WEF warns of impending cyber pandemic

WEF experts urged to develop new approaches to risk management associated with the development of next generation technologies.


By 2025, next-generation technologies, such as ubiquitous connectivity, artificial intelligence, quantum computing or new approaches to identity and access management, could overwhelm the defenses and lead to a global cyber pandemic, experts at the World Economic Forum's Cybersecurity Center predict.

“Next generation technologies pose new risks to the world, and their impact is not fully understood at this stage. There is an urgent need for collective action, policy intervention, and improved accountability for government organizations and private enterprises. Without this intervention, it will be difficult to maintain confidence in new technologies, on which the future development of the world depends” says the WEF website.

In this regard, the WEF, together with the Oxford Martin School at the University of Oxford, launched an initiative called Future Series: Cybercrime 2025, the main goal of which is to identify the approaches required to manage cyber risks associated with major technology trends. More than 150 global cybersecurity experts from information security companies, research institutes and other organizations, including Palo Alto Networks, Mastercard, KPMG, Europol, ENISA and NIST, are involved in the program.
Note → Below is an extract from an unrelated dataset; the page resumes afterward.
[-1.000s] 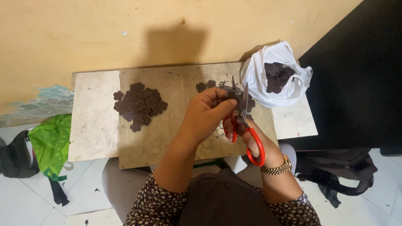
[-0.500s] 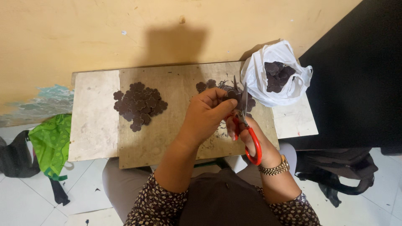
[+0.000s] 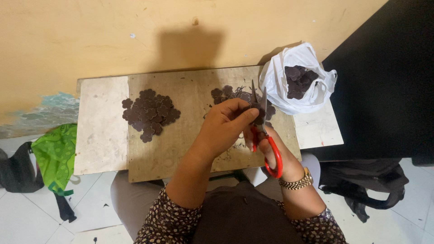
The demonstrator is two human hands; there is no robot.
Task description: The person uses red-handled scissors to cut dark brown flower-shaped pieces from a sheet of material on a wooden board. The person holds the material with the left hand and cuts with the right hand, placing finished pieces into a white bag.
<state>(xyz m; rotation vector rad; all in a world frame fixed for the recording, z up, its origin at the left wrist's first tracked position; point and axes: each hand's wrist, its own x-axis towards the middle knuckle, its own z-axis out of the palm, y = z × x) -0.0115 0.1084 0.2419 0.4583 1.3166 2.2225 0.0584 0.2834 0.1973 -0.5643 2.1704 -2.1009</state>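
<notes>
My left hand (image 3: 224, 126) pinches a small dark brown flower-shaped piece (image 3: 258, 118) over the wooden board (image 3: 190, 149). My right hand (image 3: 275, 151) grips red-handled scissors (image 3: 267, 144), their blades pointing up and away, at the piece. A pile of dark brown flower-shaped cutouts (image 3: 150, 113) lies on the board to the left. A smaller scatter of the same pieces (image 3: 230, 94) sits just beyond my hands.
A white plastic bag (image 3: 296, 81) holding more dark pieces stands at the right end of the low table (image 3: 97, 131). A yellow wall runs behind. A green bag (image 3: 56, 156) and a black bag (image 3: 16, 169) lie on the tiled floor at left; another black bag (image 3: 366, 180) at right.
The scissors' red handle loops have drawn closer together and the blades have shifted slightly at the piece. The piles and the bag have not moved.
</notes>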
“Safety is not seen as an integral part of innovative technologies and, as a result, there is not enough investment in support (knowledge, guidance, research) and incentives (market forces, regulation) for the safe development of new technologies. The existing capabilities and technologies are not suitable for this purpose, therefore, preventing threats and responding to incidents will require new approaches, ”the WEF experts believe.

Among the recommended approaches, the WEF lists reducing the global capacity gap in cybersecurity, creating a workforce, and moving away from fragmented approaches to cybersecurity that lead to interdependencies and confusion of policies and technologies.